Problem details:
From the line below that contains "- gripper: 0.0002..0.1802" to the line that contains "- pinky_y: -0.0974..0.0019", repeat every line exactly, both ends included, and nothing else.

#####

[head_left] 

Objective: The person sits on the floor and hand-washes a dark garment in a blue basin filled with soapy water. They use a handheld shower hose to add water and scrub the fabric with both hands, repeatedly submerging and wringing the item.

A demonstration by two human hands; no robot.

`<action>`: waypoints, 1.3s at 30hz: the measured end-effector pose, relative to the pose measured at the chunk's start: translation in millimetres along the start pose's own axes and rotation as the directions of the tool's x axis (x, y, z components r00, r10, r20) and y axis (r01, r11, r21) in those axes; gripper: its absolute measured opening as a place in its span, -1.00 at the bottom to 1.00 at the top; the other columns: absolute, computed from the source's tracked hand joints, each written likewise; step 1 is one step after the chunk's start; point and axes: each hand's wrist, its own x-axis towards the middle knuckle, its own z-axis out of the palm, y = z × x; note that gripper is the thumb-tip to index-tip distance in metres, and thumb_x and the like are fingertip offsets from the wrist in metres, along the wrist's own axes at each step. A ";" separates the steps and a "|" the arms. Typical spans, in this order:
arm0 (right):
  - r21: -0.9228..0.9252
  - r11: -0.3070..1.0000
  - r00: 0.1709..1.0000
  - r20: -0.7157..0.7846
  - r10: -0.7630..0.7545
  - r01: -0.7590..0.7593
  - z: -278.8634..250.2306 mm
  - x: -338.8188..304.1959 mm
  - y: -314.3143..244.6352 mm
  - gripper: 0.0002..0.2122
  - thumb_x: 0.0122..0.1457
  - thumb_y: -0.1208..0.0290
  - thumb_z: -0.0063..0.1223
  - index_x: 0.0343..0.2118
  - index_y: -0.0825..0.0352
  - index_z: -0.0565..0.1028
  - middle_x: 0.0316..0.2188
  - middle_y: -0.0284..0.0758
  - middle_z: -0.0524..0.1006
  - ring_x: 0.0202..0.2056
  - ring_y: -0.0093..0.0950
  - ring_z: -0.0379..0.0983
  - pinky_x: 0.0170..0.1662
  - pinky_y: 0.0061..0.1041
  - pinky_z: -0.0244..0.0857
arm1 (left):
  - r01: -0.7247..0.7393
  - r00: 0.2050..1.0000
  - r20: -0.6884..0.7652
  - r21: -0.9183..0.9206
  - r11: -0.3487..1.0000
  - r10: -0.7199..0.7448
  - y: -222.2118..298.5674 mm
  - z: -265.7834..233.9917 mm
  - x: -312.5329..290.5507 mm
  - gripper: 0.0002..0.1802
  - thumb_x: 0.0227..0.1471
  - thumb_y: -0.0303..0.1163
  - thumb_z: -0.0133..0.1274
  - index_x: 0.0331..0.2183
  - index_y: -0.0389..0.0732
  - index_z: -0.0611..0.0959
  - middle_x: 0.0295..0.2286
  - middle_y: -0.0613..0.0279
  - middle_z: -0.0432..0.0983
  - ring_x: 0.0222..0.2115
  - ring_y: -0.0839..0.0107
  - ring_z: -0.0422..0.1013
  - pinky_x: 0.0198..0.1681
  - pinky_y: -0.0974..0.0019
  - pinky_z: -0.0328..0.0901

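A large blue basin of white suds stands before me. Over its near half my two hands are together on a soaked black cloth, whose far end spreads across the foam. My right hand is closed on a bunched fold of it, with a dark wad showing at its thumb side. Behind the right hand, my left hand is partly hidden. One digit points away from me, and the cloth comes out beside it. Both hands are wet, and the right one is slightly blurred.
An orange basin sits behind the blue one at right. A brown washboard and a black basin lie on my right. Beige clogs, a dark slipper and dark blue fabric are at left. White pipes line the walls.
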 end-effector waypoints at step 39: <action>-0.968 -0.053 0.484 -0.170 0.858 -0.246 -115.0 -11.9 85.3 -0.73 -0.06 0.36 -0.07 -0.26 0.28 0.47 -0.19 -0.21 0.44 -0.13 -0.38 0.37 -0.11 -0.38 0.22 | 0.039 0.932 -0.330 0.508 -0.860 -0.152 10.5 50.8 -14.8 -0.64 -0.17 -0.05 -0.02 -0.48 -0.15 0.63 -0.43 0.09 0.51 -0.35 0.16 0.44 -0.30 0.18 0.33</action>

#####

Finished task:
  - gripper: 0.0002..0.1802
  - thumb_x: 0.0227..0.1471
  - thumb_y: -0.0303..0.1163
  - thumb_z: -0.0133..0.1274
  - index_x: 0.0331..0.2183
  - index_y: -0.0389..0.0732
  - index_z: -0.0611..0.0959
  - middle_x: 0.0295..0.2286
  - middle_y: -0.0613..0.0279
  - middle_z: -0.0432..0.0983
  - ring_x: 0.0222..0.2115
  - ring_y: -0.0839..0.0107
  - ring_z: -0.0422..0.1013
  - pinky_x: 0.0198..0.1681
  - pinky_y: -0.0974..0.0019

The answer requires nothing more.